Top of Recorded data

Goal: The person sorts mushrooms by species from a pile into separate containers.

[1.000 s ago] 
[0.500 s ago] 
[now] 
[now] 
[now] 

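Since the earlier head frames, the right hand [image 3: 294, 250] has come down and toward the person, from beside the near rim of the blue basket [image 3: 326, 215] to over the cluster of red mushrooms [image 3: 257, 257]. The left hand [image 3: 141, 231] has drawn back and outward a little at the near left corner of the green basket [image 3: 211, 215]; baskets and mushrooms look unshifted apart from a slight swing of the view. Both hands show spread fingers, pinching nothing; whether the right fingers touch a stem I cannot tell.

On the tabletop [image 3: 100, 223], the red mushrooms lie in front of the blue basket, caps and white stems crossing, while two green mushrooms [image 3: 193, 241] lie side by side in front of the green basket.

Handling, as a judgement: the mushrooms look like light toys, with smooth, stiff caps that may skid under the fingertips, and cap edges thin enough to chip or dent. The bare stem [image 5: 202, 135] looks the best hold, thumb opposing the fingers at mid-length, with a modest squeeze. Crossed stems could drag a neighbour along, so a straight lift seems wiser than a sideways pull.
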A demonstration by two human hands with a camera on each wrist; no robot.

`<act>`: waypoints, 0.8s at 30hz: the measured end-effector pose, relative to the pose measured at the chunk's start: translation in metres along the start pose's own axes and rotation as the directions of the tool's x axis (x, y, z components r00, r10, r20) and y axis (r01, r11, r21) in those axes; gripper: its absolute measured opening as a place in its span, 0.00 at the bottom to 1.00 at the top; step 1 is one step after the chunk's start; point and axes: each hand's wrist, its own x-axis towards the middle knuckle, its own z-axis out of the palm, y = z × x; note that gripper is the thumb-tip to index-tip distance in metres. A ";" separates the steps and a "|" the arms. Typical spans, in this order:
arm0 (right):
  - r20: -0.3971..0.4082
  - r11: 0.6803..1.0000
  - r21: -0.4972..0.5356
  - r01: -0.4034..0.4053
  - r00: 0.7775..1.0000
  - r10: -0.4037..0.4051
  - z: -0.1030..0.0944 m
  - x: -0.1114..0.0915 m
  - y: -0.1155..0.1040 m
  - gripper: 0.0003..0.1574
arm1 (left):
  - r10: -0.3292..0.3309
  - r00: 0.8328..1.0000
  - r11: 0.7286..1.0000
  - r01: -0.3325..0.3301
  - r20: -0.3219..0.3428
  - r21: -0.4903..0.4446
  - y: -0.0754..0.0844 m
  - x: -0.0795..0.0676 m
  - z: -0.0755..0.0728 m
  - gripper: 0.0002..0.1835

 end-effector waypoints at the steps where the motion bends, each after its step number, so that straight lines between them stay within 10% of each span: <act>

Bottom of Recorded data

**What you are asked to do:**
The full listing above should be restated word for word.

**Expected answer:**
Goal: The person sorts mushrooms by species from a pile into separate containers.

[1.000 s ago] 
[0.500 s ago] 
[now] 
[now] 
[now] 

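Since the earlier head frames, the right hand [image 3: 294, 250] has come down and toward the person, from beside the near rim of the blue basket [image 3: 326, 215] to over the cluster of red mushrooms [image 3: 257, 257]. The left hand [image 3: 141, 231] has drawn back and outward a little at the near left corner of the green basket [image 3: 211, 215]; baskets and mushrooms look unshifted apart from a slight swing of the view. Both hands show spread fingers, pinching nothing; whether the right fingers touch a stem I cannot tell.

On the tabletop [image 3: 100, 223], the red mushrooms lie in front of the blue basket, caps and white stems crossing, while two green mushrooms [image 3: 193, 241] lie side by side in front of the green basket.

Handling, as a judgement: the mushrooms look like light toys, with smooth, stiff caps that may skid under the fingertips, and cap edges thin enough to chip or dent. The bare stem [image 5: 202, 135] looks the best hold, thumb opposing the fingers at mid-length, with a modest squeeze. Crossed stems could drag a neighbour along, so a straight lift seems wiser than a sideways pull.
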A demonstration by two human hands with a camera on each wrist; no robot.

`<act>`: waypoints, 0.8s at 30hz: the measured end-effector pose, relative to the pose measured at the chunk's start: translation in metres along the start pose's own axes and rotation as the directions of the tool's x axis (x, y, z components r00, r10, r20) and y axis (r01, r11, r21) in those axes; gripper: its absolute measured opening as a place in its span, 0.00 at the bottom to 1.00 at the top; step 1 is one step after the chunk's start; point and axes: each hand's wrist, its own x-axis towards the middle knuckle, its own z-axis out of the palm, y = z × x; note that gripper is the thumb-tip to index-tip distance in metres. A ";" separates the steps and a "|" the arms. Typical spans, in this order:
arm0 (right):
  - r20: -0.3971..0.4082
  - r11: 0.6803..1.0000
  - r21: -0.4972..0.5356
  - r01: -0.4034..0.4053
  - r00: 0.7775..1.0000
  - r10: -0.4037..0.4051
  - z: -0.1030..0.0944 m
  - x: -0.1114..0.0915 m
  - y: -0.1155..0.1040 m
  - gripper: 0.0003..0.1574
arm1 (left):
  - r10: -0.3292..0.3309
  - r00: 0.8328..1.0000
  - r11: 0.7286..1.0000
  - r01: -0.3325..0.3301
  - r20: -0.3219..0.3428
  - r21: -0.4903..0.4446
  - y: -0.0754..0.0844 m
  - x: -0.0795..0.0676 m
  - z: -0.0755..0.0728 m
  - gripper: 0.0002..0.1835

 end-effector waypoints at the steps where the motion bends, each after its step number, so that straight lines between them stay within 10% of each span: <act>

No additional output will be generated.